TASK:
Among the records, which lines include "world"? List them.

Segment Open

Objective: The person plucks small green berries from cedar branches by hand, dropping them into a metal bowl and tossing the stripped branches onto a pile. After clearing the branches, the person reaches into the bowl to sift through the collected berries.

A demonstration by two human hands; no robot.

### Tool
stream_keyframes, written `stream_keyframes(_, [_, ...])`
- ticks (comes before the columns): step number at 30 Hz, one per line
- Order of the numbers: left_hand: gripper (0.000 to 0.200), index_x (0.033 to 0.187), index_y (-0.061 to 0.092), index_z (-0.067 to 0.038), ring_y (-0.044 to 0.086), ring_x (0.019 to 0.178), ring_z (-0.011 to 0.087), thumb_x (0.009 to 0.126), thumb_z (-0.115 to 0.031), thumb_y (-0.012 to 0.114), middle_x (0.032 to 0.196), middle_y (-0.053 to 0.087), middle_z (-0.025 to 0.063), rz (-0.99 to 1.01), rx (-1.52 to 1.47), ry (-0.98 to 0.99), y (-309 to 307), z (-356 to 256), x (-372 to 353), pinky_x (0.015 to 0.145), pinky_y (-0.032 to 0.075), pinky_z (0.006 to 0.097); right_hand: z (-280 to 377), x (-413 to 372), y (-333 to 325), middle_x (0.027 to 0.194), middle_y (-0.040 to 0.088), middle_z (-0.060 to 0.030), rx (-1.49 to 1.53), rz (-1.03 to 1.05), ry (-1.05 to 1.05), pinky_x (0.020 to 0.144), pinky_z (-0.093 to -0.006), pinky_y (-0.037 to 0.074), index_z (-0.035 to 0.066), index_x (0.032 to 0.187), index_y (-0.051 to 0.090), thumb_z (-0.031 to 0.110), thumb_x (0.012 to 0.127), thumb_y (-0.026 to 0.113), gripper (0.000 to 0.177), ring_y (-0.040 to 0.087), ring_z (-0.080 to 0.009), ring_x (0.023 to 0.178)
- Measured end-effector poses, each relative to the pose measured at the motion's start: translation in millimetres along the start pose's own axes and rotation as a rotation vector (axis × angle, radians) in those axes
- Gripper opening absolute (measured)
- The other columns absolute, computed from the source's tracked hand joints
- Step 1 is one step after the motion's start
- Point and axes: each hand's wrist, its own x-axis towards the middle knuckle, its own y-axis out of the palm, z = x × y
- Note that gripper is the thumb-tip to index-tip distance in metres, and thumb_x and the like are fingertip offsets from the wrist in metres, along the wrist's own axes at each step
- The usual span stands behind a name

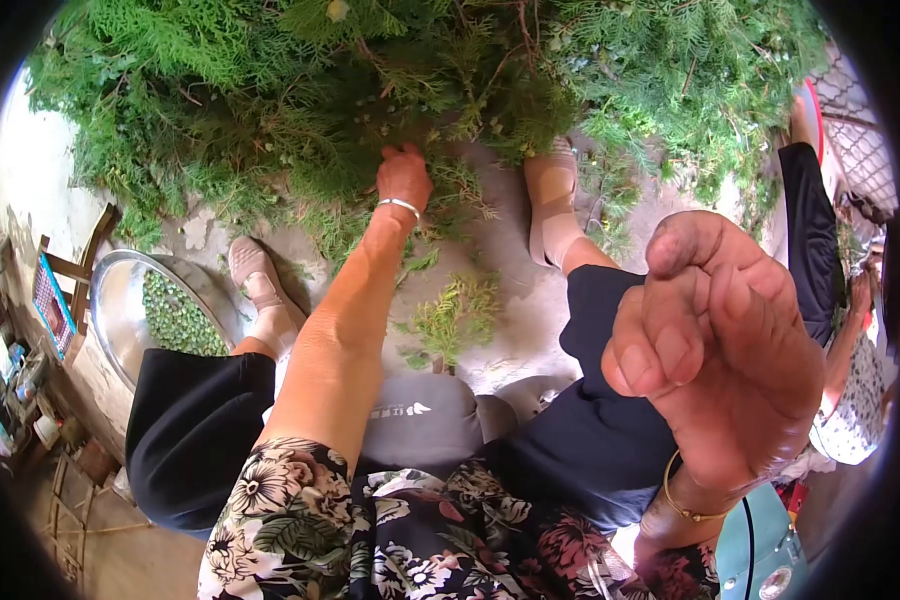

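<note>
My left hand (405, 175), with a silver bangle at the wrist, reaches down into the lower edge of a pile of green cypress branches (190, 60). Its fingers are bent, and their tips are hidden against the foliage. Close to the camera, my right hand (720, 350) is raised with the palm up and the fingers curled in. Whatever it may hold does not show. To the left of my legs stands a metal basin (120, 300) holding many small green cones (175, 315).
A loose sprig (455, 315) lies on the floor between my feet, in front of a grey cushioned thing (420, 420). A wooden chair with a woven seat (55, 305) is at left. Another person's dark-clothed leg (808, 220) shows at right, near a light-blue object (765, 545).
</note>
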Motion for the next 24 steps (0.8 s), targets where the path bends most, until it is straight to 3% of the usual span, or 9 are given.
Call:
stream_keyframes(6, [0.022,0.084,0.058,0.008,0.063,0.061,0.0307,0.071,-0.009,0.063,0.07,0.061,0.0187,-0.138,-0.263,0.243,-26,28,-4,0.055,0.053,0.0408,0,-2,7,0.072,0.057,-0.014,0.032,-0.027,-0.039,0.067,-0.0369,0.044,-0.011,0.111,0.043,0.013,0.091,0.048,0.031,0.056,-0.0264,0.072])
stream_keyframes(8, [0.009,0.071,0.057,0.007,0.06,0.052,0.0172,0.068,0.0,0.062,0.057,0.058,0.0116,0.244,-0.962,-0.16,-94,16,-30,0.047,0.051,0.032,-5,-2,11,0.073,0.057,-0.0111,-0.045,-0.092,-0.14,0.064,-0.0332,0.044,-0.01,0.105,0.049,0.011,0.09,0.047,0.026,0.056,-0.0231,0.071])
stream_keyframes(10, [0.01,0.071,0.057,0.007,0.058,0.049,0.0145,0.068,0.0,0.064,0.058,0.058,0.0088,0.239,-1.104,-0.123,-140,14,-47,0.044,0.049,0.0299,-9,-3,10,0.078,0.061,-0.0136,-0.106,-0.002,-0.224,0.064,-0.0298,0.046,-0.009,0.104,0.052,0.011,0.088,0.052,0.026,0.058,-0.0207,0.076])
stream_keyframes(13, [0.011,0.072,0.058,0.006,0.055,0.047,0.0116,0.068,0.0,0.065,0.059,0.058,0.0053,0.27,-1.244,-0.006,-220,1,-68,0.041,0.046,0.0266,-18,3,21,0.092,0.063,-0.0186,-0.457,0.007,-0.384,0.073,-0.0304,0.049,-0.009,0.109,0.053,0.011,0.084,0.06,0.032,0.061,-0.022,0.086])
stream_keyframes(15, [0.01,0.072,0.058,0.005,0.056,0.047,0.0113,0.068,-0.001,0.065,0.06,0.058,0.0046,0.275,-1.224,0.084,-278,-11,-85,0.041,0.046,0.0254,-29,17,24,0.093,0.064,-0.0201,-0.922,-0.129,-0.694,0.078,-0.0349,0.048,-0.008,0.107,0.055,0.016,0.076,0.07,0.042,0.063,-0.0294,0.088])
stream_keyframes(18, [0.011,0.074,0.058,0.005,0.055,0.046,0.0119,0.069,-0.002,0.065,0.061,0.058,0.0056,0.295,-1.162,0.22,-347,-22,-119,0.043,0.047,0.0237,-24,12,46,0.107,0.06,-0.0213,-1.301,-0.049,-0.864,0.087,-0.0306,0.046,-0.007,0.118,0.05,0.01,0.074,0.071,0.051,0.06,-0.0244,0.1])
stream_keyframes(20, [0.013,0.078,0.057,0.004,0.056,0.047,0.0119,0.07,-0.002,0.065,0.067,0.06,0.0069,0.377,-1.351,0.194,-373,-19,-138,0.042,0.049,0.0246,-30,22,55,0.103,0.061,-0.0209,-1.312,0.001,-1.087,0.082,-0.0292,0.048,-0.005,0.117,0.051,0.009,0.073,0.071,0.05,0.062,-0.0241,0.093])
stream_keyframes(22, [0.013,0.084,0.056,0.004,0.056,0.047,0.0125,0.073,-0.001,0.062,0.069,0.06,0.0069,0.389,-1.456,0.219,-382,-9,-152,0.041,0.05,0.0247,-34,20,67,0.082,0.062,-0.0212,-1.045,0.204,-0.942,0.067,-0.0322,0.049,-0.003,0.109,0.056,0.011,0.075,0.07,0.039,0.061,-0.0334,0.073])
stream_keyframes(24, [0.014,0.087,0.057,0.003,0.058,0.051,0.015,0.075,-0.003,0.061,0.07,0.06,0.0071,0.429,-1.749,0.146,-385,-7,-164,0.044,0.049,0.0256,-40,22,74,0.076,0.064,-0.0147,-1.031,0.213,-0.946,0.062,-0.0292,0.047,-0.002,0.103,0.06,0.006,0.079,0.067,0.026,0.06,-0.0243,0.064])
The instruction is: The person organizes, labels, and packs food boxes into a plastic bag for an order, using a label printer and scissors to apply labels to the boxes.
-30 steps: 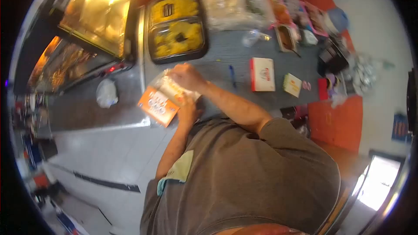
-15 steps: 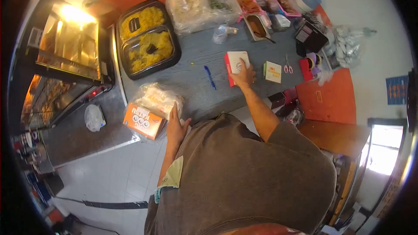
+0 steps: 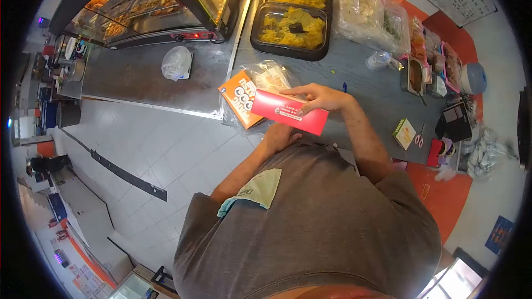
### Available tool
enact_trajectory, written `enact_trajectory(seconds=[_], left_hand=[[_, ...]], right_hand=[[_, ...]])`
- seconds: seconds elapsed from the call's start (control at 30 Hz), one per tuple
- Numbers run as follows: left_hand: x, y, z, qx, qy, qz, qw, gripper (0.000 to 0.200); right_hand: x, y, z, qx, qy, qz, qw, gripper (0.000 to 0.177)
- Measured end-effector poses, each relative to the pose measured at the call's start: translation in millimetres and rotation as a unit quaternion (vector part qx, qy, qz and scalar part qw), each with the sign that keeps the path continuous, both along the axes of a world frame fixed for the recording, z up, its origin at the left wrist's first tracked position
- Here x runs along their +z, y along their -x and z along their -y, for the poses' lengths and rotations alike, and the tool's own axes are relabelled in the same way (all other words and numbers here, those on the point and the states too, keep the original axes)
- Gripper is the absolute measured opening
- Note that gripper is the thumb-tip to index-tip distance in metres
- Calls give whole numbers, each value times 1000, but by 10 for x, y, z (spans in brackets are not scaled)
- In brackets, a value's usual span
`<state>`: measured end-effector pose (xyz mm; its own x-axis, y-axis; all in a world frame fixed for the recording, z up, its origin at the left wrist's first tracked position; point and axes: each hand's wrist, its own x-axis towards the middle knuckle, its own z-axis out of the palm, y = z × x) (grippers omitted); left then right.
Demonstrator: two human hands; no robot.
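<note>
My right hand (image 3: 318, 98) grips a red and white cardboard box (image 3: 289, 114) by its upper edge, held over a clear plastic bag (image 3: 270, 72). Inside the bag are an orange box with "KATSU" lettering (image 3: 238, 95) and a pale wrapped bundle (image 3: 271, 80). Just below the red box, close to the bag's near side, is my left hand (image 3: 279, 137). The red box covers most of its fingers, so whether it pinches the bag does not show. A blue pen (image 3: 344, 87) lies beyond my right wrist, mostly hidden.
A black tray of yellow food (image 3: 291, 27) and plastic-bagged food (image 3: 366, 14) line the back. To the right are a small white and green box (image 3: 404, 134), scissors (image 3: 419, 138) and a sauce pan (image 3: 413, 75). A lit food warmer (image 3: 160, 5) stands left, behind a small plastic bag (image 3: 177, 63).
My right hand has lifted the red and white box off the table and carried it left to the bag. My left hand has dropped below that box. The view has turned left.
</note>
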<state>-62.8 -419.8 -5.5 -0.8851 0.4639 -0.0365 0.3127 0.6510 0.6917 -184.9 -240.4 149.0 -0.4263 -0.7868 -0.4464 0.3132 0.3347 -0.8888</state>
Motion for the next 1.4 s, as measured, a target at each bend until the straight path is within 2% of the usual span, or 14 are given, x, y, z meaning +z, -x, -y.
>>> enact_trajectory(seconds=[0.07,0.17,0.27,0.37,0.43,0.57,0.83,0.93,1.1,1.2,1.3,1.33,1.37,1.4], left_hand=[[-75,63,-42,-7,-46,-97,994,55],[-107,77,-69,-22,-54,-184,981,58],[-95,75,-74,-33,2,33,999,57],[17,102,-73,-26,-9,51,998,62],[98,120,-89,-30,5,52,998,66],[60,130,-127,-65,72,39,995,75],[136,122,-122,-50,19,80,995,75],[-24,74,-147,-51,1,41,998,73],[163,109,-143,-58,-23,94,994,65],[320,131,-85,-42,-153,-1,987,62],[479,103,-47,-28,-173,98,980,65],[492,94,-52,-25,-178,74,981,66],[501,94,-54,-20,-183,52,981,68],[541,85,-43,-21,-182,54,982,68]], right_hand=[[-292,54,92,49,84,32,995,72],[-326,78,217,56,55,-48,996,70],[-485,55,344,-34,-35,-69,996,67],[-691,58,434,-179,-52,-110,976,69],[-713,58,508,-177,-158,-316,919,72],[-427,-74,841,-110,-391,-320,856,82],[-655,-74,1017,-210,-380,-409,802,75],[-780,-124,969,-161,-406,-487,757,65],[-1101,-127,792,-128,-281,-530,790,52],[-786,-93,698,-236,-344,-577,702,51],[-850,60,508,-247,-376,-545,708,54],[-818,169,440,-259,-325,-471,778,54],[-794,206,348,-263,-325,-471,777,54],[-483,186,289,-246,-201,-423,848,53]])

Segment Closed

OUTPUT OF THE EXERCISE:
- Measured end-effector poses, each relative to the pose measured at the call's start: translation in millimetres and rotation as a unit quaternion (vector part qx, qy, qz and scalar part qw), each with the sign that keeps the path continuous, both along the axes of a world frame fixed for the recording, z up, its origin at the left wrist's first tracked position
`<state>`: measured end-effector pose (xyz mm; its own x-axis, y-axis; all in a world frame fixed for the recording, z up, its origin at the left wrist's first tracked position; point and axes: each hand's wrist, its own x-axis towards the middle knuckle, its own z-axis out of the palm, y = z × x) (grippers omitted); left then right.

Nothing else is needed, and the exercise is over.